#### EXERCISE AIM:
From the records below, copy each line that has the word "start" in it.

#### Stored data entries:

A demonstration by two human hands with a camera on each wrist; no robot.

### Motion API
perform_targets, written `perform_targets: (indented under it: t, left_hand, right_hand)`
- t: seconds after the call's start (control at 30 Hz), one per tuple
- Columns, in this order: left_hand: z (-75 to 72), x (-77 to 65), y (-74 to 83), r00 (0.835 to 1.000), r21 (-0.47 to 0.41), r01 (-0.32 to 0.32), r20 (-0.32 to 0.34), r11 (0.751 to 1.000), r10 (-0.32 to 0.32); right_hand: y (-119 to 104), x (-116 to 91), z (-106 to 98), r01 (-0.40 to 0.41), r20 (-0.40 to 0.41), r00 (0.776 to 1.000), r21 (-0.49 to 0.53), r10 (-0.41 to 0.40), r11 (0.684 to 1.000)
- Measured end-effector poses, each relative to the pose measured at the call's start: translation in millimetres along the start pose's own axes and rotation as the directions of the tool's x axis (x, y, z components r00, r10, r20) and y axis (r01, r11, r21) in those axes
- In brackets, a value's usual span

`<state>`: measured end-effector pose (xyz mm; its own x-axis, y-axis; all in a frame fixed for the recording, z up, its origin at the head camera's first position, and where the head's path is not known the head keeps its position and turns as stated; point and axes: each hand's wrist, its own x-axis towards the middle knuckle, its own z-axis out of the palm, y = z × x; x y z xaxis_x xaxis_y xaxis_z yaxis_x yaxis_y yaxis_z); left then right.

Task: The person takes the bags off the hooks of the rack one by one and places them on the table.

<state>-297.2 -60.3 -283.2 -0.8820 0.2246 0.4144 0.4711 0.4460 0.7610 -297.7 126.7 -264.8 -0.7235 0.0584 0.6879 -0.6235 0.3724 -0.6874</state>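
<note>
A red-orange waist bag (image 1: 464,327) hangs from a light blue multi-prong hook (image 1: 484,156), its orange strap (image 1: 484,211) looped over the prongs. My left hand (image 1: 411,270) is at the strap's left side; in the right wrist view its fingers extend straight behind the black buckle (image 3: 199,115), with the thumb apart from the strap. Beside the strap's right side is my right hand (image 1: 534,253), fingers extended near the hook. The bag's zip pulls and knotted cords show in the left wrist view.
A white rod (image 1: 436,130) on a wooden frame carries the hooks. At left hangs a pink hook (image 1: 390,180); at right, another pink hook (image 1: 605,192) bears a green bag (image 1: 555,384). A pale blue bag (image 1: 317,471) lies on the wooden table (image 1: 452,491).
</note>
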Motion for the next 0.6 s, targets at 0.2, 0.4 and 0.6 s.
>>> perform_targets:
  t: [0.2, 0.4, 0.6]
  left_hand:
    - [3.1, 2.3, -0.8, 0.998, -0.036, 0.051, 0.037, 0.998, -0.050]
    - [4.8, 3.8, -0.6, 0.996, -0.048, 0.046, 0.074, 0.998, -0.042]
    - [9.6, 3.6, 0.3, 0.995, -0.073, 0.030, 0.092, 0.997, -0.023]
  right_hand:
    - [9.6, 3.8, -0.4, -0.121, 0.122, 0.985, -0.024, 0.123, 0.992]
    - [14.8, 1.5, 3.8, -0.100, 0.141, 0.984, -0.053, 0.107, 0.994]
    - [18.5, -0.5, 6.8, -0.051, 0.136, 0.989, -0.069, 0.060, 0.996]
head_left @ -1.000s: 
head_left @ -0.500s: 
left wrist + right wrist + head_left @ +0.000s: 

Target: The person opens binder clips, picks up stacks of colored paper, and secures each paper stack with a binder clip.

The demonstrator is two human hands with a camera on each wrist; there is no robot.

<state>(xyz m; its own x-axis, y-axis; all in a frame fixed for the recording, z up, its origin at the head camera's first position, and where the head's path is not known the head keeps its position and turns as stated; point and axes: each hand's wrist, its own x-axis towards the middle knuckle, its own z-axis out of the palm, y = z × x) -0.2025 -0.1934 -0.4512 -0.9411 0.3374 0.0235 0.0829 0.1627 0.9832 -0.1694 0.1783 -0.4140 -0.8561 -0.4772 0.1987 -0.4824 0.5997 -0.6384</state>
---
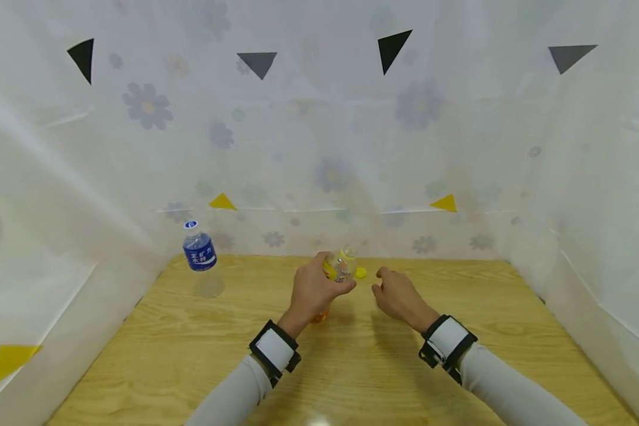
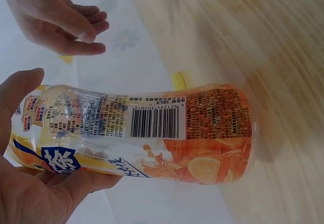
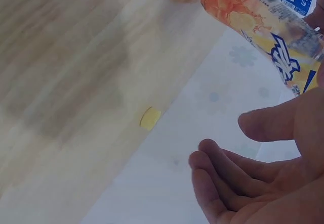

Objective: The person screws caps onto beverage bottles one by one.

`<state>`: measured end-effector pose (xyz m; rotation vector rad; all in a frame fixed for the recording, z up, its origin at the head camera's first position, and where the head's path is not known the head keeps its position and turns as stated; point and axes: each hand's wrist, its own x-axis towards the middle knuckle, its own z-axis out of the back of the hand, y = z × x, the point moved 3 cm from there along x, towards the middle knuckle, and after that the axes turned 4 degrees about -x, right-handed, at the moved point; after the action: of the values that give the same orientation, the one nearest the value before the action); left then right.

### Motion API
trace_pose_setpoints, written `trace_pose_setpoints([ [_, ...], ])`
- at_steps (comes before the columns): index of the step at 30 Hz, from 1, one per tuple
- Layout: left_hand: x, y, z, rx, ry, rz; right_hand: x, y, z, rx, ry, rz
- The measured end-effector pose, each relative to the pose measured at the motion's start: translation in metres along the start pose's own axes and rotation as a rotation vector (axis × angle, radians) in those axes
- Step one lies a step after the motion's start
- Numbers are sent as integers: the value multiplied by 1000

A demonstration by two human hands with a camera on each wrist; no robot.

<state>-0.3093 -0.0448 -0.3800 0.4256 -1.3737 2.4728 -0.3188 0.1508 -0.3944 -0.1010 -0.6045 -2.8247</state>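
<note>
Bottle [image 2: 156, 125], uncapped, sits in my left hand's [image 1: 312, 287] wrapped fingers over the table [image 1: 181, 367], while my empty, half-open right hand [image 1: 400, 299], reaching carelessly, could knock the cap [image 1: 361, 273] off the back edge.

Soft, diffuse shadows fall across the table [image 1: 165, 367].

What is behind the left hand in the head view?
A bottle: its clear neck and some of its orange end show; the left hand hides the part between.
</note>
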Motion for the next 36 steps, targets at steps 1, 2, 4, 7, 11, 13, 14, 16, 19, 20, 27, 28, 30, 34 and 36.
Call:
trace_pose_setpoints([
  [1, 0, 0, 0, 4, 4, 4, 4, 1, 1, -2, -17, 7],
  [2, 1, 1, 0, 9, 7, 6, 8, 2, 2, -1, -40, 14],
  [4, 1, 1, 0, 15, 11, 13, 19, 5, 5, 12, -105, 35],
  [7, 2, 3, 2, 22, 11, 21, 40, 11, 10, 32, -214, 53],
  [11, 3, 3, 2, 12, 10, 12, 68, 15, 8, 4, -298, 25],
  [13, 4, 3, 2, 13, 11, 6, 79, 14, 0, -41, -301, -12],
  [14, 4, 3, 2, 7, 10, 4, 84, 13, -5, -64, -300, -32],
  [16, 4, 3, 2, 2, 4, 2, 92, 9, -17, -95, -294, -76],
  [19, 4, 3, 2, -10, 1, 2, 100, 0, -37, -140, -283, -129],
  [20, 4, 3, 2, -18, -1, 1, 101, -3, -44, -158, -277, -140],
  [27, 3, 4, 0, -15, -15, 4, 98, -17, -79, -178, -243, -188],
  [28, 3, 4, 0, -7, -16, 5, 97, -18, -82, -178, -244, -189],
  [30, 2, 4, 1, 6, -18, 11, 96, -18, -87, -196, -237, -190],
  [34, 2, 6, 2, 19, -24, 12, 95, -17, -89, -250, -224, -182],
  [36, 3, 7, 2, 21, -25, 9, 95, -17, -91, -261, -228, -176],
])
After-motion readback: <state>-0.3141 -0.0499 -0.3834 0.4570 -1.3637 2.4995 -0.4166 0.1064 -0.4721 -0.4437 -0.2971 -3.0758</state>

#### EXERCISE SOLUTION:
- t: seconds after the call's start (control at 30 Hz), one per tuple
- Measured end-effector poses, each relative to the pose measured at the call's start: translation in millimetres along the start pose's own axes and rotation as the directions of the tool's x axis (x, y, z components r00, r10, r20) and y axis (r01, r11, r21) in those axes
- The measured end-effector pose, each relative to the pose measured at the motion's start: translation in metres along the start pose's own axes and rotation as a rotation vector (axis × angle, radians) in those axes
- Step one lies a step after the motion's start

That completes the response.